EXERCISE
Filter the listing below down to the lines holding the word "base", and copy those lines.

DATA FOR THE TASK
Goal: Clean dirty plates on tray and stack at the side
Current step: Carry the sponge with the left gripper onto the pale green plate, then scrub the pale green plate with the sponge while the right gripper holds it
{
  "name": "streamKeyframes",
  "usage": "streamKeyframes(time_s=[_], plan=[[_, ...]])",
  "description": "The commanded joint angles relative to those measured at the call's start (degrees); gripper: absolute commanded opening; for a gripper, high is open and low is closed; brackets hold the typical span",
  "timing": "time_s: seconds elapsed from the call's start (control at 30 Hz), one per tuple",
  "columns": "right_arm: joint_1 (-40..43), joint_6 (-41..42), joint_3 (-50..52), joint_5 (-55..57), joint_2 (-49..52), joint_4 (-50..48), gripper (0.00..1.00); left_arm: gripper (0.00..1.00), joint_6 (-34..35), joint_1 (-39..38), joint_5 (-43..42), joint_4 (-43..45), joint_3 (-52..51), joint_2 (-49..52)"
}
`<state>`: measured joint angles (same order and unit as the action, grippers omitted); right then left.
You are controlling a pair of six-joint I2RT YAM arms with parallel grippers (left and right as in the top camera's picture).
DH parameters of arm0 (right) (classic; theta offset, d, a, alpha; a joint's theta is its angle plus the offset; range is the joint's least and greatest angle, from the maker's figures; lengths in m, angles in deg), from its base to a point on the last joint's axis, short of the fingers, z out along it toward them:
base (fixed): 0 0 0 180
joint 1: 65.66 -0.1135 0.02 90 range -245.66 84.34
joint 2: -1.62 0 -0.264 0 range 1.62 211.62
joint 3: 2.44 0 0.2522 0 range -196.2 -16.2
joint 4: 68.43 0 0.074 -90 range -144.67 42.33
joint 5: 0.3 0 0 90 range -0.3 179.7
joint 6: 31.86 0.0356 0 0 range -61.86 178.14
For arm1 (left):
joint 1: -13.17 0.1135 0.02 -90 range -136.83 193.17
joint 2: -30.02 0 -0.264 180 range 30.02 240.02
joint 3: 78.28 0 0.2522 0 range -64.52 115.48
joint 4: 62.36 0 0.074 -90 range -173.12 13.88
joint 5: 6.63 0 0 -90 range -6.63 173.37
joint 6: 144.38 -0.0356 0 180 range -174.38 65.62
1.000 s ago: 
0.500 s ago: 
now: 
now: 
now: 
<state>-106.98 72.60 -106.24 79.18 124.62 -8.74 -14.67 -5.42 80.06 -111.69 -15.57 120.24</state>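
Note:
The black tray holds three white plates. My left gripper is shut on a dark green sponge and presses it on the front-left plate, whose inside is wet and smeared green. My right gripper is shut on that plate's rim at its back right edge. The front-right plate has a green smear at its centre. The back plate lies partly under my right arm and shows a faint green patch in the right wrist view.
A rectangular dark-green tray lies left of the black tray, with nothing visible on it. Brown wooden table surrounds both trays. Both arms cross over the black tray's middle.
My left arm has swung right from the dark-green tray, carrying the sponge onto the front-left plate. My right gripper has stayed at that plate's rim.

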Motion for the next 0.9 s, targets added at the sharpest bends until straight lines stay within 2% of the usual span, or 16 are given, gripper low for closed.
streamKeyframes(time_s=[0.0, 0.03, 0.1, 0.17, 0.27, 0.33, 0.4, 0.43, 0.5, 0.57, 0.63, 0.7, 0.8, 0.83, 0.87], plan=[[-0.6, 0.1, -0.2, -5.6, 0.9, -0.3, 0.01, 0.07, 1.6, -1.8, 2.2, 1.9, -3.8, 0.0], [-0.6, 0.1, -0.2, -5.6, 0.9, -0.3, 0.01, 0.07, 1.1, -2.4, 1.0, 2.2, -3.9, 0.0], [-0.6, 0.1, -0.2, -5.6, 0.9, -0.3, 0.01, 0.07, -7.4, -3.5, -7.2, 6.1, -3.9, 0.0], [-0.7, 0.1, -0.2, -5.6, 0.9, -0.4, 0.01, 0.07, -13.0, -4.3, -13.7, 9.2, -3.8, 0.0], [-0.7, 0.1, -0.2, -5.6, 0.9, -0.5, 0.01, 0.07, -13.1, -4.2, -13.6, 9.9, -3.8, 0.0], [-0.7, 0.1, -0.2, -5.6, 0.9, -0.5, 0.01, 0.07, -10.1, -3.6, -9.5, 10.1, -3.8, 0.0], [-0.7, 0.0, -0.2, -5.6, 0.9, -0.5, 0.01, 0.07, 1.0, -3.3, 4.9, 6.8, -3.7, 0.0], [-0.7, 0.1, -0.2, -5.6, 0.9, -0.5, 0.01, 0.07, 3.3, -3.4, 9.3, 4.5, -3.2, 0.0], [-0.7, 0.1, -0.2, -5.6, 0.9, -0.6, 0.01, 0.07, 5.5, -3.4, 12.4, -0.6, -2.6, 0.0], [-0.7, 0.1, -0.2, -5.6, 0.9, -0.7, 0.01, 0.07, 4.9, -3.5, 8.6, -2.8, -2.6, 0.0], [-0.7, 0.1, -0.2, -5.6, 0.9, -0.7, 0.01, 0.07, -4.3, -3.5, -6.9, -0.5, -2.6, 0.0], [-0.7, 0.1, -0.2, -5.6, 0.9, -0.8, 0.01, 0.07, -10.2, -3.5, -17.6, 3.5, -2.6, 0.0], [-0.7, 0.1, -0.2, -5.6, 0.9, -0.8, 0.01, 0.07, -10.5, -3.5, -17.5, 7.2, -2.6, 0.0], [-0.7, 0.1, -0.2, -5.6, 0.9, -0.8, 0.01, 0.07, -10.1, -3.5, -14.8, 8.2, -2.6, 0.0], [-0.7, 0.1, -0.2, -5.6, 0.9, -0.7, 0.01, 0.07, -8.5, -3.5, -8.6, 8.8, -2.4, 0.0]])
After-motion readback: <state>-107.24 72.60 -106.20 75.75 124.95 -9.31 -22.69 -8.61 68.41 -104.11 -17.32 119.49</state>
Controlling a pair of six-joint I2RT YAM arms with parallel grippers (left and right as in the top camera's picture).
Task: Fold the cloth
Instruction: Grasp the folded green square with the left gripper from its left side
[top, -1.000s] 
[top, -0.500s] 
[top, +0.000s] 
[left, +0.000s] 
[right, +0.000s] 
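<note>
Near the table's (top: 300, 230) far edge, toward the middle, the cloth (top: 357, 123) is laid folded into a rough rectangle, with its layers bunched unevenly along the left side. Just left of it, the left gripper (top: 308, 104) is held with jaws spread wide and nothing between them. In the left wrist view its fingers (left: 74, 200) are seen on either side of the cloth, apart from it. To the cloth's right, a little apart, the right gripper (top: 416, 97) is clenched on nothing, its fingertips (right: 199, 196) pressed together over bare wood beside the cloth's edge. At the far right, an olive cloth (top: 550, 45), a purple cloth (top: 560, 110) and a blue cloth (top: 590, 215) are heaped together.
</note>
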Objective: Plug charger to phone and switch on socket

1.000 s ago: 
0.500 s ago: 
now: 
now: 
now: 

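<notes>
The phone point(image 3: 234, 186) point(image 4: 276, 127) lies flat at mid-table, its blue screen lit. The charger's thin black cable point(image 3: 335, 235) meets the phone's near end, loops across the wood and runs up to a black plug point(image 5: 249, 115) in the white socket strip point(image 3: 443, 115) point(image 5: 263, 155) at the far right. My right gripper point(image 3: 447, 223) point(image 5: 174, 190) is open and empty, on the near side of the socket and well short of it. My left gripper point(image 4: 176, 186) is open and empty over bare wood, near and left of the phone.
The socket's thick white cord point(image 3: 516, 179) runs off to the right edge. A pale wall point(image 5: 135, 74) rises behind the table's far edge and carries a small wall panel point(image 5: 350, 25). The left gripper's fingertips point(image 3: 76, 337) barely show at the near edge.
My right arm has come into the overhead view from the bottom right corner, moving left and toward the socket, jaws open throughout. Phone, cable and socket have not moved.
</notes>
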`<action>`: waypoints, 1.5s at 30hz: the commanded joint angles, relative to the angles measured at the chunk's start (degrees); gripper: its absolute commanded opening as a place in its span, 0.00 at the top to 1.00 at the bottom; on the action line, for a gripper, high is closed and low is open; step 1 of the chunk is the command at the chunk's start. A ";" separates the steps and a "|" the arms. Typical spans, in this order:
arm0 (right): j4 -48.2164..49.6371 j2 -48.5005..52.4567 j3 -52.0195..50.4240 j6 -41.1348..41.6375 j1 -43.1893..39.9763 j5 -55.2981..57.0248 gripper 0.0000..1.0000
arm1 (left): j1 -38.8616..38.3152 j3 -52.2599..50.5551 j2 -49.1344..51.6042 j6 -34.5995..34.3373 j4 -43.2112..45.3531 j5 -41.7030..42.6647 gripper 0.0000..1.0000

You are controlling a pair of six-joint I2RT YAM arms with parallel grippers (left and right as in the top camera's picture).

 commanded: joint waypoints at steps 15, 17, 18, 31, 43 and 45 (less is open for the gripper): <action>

ANSWER TO THIS PROBLEM
DH parameters of arm0 (right) (classic; theta offset, d, a, alpha; a joint's theta is its angle plus the offset; range is the joint's least and greatest angle, from the maker's figures; lengths in m, angles in deg), from its base to a point on the last joint's axis, short of the fingers, z out along it toward them:
base (fixed): 0 0 0 180

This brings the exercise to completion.